[[ Given data open ]]
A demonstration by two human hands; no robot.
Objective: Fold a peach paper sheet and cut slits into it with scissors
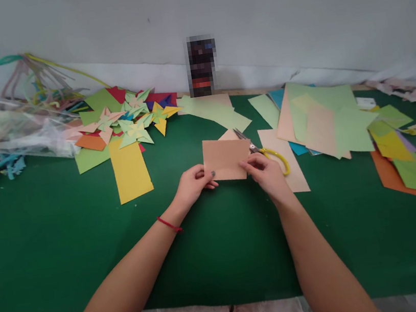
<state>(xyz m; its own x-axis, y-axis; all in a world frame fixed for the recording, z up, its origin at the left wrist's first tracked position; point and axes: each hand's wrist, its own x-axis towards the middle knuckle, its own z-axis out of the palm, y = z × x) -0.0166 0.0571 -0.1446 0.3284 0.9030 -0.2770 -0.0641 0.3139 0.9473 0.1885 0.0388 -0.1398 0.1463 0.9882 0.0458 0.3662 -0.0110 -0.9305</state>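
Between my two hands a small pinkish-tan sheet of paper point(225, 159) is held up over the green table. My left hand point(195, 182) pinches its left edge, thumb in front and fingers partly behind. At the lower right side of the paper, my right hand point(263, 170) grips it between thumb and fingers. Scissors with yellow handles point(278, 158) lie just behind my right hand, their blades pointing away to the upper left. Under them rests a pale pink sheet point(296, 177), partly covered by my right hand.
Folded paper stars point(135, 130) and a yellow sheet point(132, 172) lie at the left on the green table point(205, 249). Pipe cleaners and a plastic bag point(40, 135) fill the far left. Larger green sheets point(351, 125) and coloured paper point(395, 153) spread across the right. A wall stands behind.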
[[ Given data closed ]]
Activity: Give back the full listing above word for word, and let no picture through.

Response to this exercise:
A demonstration by two human hands; no robot.
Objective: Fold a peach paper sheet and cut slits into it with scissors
<state>(xyz m; its own x-axis, y-axis; all in a world frame fixed for the recording, z up, its origin at the left wrist's first tracked position; point and axes: each hand's wrist, its own x-axis towards the middle knuckle, its own z-axis out of the palm, y = z × x) -0.0166 0.0571 -0.1446 0.3284 0.9030 -0.2770 -0.0641 0.3139 0.9473 0.1885 0.0388 -0.1398 0.1463 0.9882 0.0458 0.3662 -0.0110 -0.9305</state>
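Between my two hands a small pinkish-tan sheet of paper point(225, 159) is held up over the green table. My left hand point(195, 182) pinches its left edge, thumb in front and fingers partly behind. At the lower right side of the paper, my right hand point(263, 170) grips it between thumb and fingers. Scissors with yellow handles point(278, 158) lie just behind my right hand, their blades pointing away to the upper left. Under them rests a pale pink sheet point(296, 177), partly covered by my right hand.
Folded paper stars point(135, 130) and a yellow sheet point(132, 172) lie at the left on the green table point(205, 249). Pipe cleaners and a plastic bag point(40, 135) fill the far left. Larger green sheets point(351, 125) and coloured paper point(395, 153) spread across the right. A wall stands behind.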

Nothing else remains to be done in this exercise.